— What you should do —
Produce word for word the lines of the data below running from the one that has "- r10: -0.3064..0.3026" to the one that has "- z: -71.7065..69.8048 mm", inclusive, and no others.

— Input material —
**********

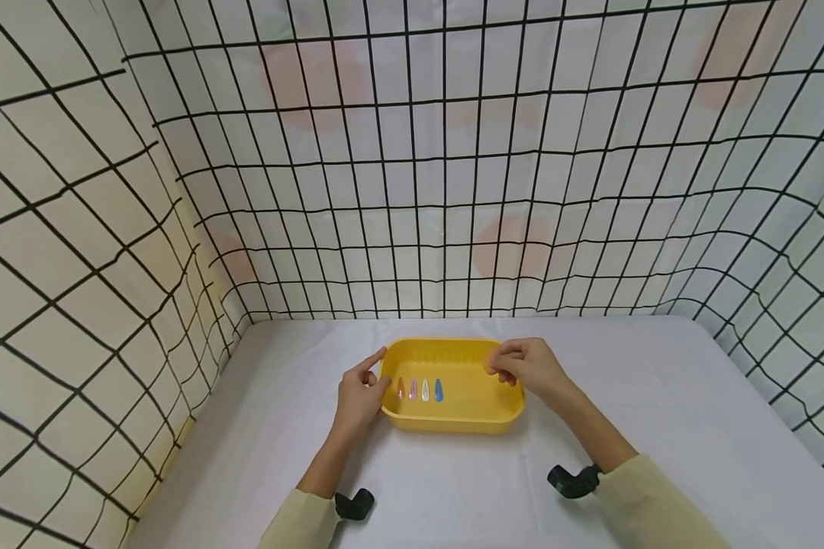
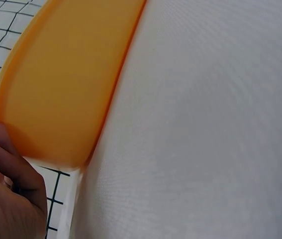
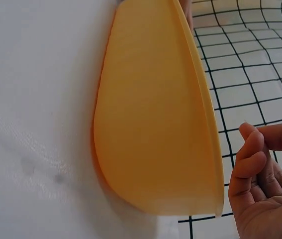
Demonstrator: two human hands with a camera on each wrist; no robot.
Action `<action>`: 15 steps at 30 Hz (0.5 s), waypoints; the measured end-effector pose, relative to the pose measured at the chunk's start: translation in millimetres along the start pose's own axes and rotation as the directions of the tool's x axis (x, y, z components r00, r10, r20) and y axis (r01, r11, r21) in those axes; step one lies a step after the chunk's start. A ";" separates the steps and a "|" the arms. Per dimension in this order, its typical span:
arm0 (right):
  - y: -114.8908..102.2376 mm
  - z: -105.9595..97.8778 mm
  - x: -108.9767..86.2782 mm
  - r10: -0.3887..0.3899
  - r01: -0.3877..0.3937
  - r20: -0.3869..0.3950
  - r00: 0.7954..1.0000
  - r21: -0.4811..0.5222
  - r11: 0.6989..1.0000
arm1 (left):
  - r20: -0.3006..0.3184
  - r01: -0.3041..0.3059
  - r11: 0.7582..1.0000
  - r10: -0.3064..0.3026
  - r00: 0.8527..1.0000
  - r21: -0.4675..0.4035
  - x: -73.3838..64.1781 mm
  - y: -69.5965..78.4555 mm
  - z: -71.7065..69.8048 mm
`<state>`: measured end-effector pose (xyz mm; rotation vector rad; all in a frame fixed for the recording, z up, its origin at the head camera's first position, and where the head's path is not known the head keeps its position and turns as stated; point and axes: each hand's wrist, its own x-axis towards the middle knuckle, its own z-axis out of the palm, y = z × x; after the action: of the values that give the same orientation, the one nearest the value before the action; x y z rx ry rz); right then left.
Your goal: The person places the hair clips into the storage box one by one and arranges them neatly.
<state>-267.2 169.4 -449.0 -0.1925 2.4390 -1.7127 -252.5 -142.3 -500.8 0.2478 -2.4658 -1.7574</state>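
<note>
A yellow tray [image 1: 453, 425] stands on the white-covered table. Four-sided with rounded corners, it holds a short row of small snap hair clips on its left half: an orange clip [image 1: 401, 388], a pink clip [image 1: 413, 389], a white clip [image 1: 426, 390] and a blue clip [image 1: 439, 390]. My left hand [image 1: 358, 395] grips the tray's left end, thumb over the rim. My right hand [image 1: 532, 370] hovers over the tray's right end, its fingers curled and fingertips close together; I cannot tell whether something small is pinched there. In the right wrist view its fingers [image 3: 247, 172] are beside the rim.
Black wire grid panels [image 1: 446, 160] rise behind the table and along both sides, with white cloth behind them. White cloth covers the tabletop [image 1: 453, 488]. A black wrist-worn device [image 1: 355, 505] sits at the left cuff, and another black device [image 1: 573, 482] at the right.
</note>
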 end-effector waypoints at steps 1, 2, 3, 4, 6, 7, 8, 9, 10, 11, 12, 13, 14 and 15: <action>-1.1 2.8 1.2 0.001 -0.001 0.003 1.000 0.002 1.000 | -0.001 -0.001 1.000 0.001 1.000 0.000 0.1 -0.4 -0.3; -2.4 5.7 2.4 0.004 -0.004 0.005 1.000 0.005 1.000 | -0.001 -0.001 1.000 0.001 1.000 -0.001 0.0 -0.6 -0.5; -3.5 8.3 3.5 0.002 -0.002 0.010 1.000 0.004 1.000 | -0.001 -0.002 1.000 0.002 1.000 -0.001 0.0 -0.8 -0.8; -4.7 10.9 4.5 0.004 -0.004 0.010 1.000 0.006 1.000 | -0.001 -0.002 1.000 0.002 1.000 0.000 -0.1 -0.9 -0.9; -6.3 15.6 6.5 0.005 -0.005 0.015 1.000 0.011 1.000 | -0.001 0.000 1.000 0.000 1.000 0.003 -0.1 -1.0 -1.1; -7.1 17.9 7.2 0.001 -0.001 0.019 1.000 0.008 1.000 | -0.001 0.003 1.000 -0.003 1.000 0.004 0.1 -1.1 -1.1; -7.3 19.7 8.1 0.000 -0.001 0.023 1.000 0.008 1.000 | -0.003 0.007 1.000 -0.007 1.000 0.004 0.1 -0.9 -1.1; -7.3 21.5 9.0 0.000 0.000 0.028 1.000 0.011 1.000 | -0.003 0.010 1.000 -0.010 1.000 0.004 0.2 -0.7 -1.1; -7.2 23.3 10.0 0.005 -0.005 0.029 1.000 0.015 1.000 | -0.002 0.011 1.000 -0.011 1.000 0.004 0.3 -0.7 -1.1; -7.0 24.9 11.1 0.007 -0.007 0.033 0.999 0.015 1.000 | -0.002 0.011 1.000 -0.011 1.000 0.004 0.4 -0.6 -1.1; -6.7 26.6 12.2 0.013 -0.014 0.036 0.999 0.016 1.000 | -0.002 0.012 1.000 -0.012 1.000 0.003 0.6 -0.6 -1.1; -6.3 28.0 13.4 0.018 -0.019 0.039 0.999 0.016 1.000 | -0.001 0.012 1.000 -0.012 1.000 0.001 0.7 -0.6 -1.1; -5.5 29.4 14.7 0.027 -0.028 0.041 0.999 0.016 0.999 | 0.000 0.010 1.000 -0.010 1.000 0.001 0.7 -0.6 -1.1; -4.8 30.9 16.0 0.033 -0.034 0.045 0.998 0.017 0.999 | 0.002 0.008 1.000 -0.008 1.000 0.001 0.9 -0.8 -1.1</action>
<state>-276.7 136.1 -455.7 -0.1846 2.3808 -1.6976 -253.1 -143.7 -501.2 0.2565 -2.4707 -1.7601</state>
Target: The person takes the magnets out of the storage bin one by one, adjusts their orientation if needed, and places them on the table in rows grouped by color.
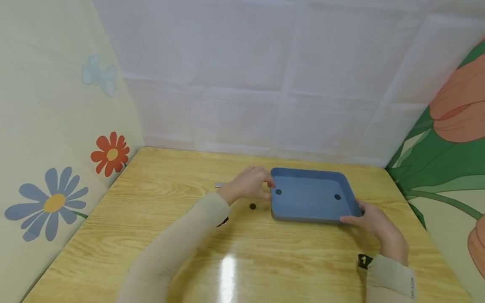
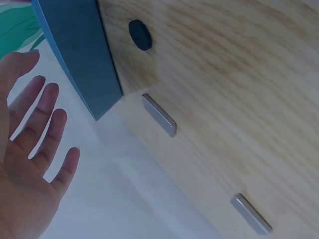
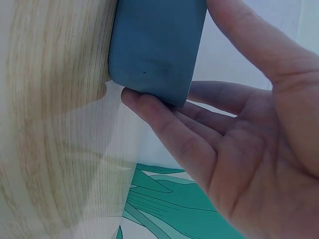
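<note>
A shallow blue tray [image 1: 308, 208] lies at the right half of the table, with a small dark disc [image 1: 278, 192] near its left side and another dark disc [image 1: 337, 197] toward its right. My right hand [image 1: 379, 225] grips the tray's front right corner, thumb over the rim and fingers along the outer wall [image 3: 154, 50]. Beside the tray's left edge is my left hand [image 1: 250, 185], its fingers loosely bent and holding nothing; the left wrist view shows them apart from the tray wall [image 2: 77, 50]. A third dark disc [image 1: 252, 206] rests on the table below this hand.
Two small silver bars, one nearer the tray [image 2: 159, 115] and one farther off [image 2: 251, 214], lie on the wooden table [image 1: 182, 261]. A white cloth [image 1: 235, 118] hangs behind the table's far edge. Flower-printed panels [image 1: 45, 126] stand at both sides.
</note>
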Demonstrator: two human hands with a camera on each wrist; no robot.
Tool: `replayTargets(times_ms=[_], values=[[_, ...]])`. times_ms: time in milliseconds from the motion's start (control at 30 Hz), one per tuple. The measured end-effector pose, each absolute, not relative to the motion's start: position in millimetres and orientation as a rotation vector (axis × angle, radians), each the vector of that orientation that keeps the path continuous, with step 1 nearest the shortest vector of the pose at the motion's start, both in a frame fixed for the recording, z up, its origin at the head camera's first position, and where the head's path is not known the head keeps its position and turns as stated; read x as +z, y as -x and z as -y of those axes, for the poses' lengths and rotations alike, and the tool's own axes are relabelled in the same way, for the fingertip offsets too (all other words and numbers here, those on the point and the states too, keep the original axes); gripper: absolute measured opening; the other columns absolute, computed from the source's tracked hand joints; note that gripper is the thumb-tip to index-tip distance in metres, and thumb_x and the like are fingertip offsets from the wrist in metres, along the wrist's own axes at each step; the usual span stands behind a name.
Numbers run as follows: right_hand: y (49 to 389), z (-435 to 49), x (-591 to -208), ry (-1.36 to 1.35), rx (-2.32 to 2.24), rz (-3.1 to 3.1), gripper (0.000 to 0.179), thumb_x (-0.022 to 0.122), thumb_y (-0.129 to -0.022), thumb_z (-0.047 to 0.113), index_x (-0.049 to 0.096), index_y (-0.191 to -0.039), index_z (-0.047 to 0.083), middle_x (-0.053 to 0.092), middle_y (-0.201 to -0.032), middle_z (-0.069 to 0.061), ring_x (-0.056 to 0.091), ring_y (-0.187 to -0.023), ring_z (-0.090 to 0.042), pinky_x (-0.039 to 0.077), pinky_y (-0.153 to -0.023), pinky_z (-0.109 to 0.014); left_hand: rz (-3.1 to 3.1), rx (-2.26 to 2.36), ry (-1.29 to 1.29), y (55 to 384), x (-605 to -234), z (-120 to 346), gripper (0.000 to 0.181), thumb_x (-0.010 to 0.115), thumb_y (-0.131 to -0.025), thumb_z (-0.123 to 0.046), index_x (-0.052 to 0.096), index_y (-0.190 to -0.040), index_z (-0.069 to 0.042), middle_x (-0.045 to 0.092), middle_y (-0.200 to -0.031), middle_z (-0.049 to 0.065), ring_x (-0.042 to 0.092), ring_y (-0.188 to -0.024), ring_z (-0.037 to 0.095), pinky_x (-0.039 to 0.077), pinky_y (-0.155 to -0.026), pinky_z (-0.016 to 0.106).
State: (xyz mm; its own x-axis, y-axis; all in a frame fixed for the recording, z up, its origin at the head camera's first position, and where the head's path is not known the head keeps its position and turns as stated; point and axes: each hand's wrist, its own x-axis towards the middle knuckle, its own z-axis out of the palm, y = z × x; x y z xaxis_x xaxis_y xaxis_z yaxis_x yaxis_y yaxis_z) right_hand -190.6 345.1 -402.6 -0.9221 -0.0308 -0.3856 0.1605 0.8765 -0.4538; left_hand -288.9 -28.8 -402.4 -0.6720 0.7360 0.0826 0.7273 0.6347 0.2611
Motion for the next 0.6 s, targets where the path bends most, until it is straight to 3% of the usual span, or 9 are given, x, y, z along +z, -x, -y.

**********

— Reply to the exercise —
  - r10: -0.3064..0.3026
  - r00: 0.8527..1.0000
  - r21: -0.4675..0.4035
  - x: -73.3838..64.1781 mm
  - y: -69.5965..78.4555 mm
  - z: -71.7065..69.8048 mm

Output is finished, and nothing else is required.